What if Congress required Ohio to move its capital to Cincinnati?  Could we argue that this is permissible under the Commerce Clause?  What about under the Tenth Amendment?

 

If you moved the capital to Cincinnati, you might get more interstate commerce between Ohio, Indiana and Kentucky.  You could argue that the placement of a state’s capital has an effect on potential or actual interstate commerce.  So we may well conclude that this would be within Congress’s Commerce Clause power.

 

But such an action would violate a core attribute of state sovereignty.  That’s how the justices think about the Tenth Amendment.  They say that 13 free and independent states fought the revolution separately, and then agreed to an alliance such that they gave up some of their sovereignty, but not all.

 

The thing to think about the Tenth Amendment is that it’s a question about protecting rights.  The Tenth Amendment does not confer power.  The Commerce Clause confers power.  The Commerce Clause giveth, and the Tenth Amendment taketh away.  The Tenth Amendment guarantees states’ rights just like many of the other amendments protect individual rights.

 

Reno v.
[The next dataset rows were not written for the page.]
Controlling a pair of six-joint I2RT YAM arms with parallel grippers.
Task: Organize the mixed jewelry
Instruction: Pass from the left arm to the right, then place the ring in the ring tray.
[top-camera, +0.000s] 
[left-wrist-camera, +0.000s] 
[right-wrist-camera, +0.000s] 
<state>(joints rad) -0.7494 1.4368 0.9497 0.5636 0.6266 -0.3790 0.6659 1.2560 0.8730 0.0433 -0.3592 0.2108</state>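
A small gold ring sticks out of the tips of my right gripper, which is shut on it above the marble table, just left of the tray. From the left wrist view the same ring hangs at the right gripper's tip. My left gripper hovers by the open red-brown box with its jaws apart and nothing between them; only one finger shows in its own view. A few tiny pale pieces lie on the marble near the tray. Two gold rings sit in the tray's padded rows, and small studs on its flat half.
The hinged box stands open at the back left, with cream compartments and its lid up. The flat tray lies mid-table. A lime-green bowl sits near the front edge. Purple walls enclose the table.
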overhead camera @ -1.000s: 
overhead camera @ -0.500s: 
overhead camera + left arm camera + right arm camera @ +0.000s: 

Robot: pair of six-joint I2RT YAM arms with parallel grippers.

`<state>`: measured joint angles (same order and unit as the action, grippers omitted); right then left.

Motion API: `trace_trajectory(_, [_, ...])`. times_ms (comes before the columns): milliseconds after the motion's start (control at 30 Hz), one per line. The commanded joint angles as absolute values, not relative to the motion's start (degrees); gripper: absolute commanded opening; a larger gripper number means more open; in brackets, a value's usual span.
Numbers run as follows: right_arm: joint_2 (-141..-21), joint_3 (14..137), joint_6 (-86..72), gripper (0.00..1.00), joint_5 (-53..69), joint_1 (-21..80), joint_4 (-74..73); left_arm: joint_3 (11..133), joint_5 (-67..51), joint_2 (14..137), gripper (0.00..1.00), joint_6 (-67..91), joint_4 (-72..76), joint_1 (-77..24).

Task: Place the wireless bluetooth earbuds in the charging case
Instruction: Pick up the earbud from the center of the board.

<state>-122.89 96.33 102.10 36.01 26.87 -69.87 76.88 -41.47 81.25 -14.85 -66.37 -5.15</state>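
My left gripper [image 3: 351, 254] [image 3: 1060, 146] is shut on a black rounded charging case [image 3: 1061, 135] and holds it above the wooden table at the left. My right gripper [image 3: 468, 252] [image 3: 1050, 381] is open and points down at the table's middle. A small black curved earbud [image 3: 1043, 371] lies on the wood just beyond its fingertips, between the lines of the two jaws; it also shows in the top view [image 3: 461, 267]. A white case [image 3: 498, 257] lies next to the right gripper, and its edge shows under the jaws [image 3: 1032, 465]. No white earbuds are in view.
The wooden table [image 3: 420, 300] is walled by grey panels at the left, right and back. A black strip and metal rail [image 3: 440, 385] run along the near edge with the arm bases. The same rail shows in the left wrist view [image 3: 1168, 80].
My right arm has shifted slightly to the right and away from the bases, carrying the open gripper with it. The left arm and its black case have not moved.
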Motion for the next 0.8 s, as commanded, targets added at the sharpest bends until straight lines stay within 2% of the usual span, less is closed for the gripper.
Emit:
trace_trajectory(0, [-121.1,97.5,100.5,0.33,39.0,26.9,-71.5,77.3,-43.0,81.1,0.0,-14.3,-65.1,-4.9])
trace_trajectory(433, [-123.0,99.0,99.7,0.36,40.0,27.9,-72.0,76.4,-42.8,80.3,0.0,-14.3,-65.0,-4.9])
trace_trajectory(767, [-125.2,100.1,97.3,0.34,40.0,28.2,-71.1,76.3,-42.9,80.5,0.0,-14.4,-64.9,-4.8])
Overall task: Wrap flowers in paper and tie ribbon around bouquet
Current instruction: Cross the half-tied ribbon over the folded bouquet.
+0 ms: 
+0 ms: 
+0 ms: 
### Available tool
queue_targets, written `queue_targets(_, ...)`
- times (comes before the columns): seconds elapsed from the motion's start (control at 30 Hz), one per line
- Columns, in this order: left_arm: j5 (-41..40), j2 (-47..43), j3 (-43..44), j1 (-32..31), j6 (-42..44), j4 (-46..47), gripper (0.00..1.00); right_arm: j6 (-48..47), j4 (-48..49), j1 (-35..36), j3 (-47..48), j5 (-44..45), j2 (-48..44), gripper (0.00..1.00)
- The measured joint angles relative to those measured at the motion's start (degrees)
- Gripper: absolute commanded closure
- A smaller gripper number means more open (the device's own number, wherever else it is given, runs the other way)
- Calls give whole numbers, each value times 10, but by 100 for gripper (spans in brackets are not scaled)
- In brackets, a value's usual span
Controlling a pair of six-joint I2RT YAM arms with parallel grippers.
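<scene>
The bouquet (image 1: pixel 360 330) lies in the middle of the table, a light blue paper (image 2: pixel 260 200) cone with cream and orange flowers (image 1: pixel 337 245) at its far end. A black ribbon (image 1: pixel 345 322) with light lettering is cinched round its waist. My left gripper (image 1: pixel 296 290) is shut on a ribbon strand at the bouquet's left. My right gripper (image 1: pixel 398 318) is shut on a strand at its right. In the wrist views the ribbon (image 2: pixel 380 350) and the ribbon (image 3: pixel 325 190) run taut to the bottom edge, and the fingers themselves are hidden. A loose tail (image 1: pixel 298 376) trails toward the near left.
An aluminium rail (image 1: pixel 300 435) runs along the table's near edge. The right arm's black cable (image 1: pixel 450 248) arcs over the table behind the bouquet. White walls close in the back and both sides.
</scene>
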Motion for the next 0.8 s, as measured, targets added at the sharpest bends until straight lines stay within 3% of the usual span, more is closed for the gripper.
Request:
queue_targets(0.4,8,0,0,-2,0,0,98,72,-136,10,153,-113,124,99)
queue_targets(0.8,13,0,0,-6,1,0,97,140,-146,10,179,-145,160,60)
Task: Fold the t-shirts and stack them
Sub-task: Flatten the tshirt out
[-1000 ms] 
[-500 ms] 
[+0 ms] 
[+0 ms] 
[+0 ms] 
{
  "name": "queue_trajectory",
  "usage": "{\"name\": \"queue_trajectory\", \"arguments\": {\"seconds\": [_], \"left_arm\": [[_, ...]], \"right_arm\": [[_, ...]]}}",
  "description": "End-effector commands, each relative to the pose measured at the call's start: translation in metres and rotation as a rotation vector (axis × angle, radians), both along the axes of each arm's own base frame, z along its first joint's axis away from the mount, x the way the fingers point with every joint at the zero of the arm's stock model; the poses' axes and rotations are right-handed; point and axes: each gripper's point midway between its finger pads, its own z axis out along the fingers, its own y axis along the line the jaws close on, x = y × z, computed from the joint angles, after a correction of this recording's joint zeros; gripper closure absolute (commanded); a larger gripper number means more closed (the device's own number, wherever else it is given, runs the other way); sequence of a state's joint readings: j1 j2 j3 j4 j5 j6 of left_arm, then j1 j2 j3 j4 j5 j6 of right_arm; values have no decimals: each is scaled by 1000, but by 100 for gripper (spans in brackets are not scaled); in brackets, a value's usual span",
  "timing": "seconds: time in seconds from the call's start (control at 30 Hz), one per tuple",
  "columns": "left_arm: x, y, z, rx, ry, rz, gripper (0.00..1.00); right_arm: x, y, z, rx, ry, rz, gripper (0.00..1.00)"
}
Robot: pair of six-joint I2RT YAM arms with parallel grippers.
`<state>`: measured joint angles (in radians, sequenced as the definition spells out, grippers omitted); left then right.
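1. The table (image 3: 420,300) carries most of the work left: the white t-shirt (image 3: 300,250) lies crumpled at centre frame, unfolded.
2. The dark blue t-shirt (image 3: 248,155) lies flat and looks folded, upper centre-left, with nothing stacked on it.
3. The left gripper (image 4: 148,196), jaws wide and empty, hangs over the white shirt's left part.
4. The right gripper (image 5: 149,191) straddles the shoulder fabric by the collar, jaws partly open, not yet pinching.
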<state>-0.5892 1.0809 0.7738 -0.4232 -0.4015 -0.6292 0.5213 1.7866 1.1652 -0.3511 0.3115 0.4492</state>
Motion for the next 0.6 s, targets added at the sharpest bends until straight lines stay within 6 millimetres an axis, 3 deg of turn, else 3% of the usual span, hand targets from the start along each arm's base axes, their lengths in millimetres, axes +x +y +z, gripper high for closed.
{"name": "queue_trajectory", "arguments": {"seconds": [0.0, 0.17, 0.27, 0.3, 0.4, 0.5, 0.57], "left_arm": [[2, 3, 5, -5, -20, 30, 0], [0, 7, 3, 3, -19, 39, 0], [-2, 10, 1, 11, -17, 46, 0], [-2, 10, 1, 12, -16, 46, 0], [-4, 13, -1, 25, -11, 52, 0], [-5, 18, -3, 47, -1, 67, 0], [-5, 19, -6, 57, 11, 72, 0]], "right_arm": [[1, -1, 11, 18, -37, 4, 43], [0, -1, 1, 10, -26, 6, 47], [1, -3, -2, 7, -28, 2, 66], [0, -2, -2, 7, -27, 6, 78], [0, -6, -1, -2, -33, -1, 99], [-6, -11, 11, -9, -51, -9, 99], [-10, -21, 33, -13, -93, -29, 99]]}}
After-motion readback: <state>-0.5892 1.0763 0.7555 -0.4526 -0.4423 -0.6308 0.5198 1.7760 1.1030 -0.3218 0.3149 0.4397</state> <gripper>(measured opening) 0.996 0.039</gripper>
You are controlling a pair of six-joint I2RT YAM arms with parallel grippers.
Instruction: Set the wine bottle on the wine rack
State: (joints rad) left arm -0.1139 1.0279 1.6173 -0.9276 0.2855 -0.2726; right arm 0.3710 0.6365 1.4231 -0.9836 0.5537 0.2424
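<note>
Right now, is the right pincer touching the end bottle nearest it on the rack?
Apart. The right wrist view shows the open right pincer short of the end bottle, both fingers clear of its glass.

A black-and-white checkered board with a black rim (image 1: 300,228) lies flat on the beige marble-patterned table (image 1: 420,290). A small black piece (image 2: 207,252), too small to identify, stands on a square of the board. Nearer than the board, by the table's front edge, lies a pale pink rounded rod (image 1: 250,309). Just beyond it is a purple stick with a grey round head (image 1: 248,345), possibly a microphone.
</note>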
Condon says it makes a difference whether Congress tells states they must do something, as opposed to telling the states that they can’t do something.  Step back and think about this from a common-sense standpoint: This Supreme Court would never allow the federal government to interfere with a state’s choice of where to place its capital within its borders.  The value of preserving the “dignity” of the state of Ohio as a sovereign state would be intruded upon too far no matter how it’s done.

 

In Con Law, doctrine works in service of fundamental values, not the other way around.  The Court is motivated by the underlying reasons that we have these constitutional principles.  If the Court sees that it has created a doctrinal rule that says there is a big difference between affirmative mandates and negative prohibitions, and they find that this isn’t compatible with some basic idea like state sovereignty, then they’ll change the doctrine to get to where they want to be.

 

A number of people are trying to articulate the rule or principle that results from the Tenth Amendment cases.  What’s the test?  In Lopez, we had a test.  Here, the test isn’t jumping out at us.  One of the difficulties is whether we can even articulate the test the Court is using to evaluate Tenth Amendment questions.  We should try to come up with a couple of candidates for what the current test is for Tenth Amendment questions.